Format constraints are one of the most effective tools for ensuring downstream system compatibility. Many ERP and accounting systems reject records with malformed identifiers, dates outside their expected format, or amounts with unexpected characters. By catching these issues at extraction time with format constraints, you prevent bad data from reaching downstream systems entirely. The three mismatch behaviors give you control over the trade-off: use "empty" when no data is better than bad data, "flag" when you want human review before deciding, and "constant" when your downstream system needs a specific sentinel value to trigger error handling.

The regex evaluator includes ReDoS protection: nested quantifiers are rejected and input is capped at 1,000 characters. Use the (?i) inline flag for case-insensitive matching.

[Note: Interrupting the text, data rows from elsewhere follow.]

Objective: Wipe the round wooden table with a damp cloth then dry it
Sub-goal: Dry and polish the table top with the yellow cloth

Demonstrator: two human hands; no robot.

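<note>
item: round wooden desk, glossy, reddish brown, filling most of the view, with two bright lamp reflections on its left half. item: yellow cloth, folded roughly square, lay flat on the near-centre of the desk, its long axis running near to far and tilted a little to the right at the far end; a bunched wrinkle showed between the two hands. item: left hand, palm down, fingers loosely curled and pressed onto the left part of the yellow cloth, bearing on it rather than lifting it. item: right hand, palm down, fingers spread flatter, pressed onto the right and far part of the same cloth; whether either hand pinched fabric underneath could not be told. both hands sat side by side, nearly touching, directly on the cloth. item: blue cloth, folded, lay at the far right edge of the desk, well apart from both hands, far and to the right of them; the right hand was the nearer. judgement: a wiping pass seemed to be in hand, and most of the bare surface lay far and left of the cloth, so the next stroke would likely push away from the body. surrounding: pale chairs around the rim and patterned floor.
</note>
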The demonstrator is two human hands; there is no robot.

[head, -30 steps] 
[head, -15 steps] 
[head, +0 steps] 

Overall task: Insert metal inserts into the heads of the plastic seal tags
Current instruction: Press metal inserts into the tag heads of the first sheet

Format constraints support standard JavaScript regex syntax, so you can use character classes, alternation, and lookahead assertions for complex validation patterns.

Frequently asked questions

What are format constraints?+
Format constraints apply regex-based validation to schema fields, evaluated post-extraction in Phase 4 after all transforms have been applied. Mismatch behaviors: empty (clear the cell, the default), flag (keep the value but show an amber dot in the results grid), or constant (replace with a fixed value like "INVALID" or "N/A"). The constraint validates the final transformed value, not the raw extraction.
Are original values preserved when format constraints clear a cell?+
Yes. Original values are always preserved for audit in the original_extractions table, regardless of the mismatch behavior applied. This means you can always review what the AI originally extracted before the constraint was applied, giving you full visibility into the extraction pipeline.
Can I use case-insensitive regex patterns?+
Yes. Use the (?i) inline flag at the start of your pattern for case-insensitive matching. The evaluator supports standard JavaScript regex syntax including character classes, alternation, and lookahead assertions. ReDoS protection is built in — nested quantifiers are rejected and input is capped at 1,000 characters.
What happens if my regex pattern causes performance issues?+
The evaluator includes built-in ReDoS (Regular Expression Denial of Service) protection. Patterns with nested quantifiers like (a+)+ are automatically rejected at save time. Additionally, input values are capped at 1,000 characters, preventing pathological backtracking on unexpectedly long strings. These safeguards run transparently — you do not need to optimize your patterns manually for performance.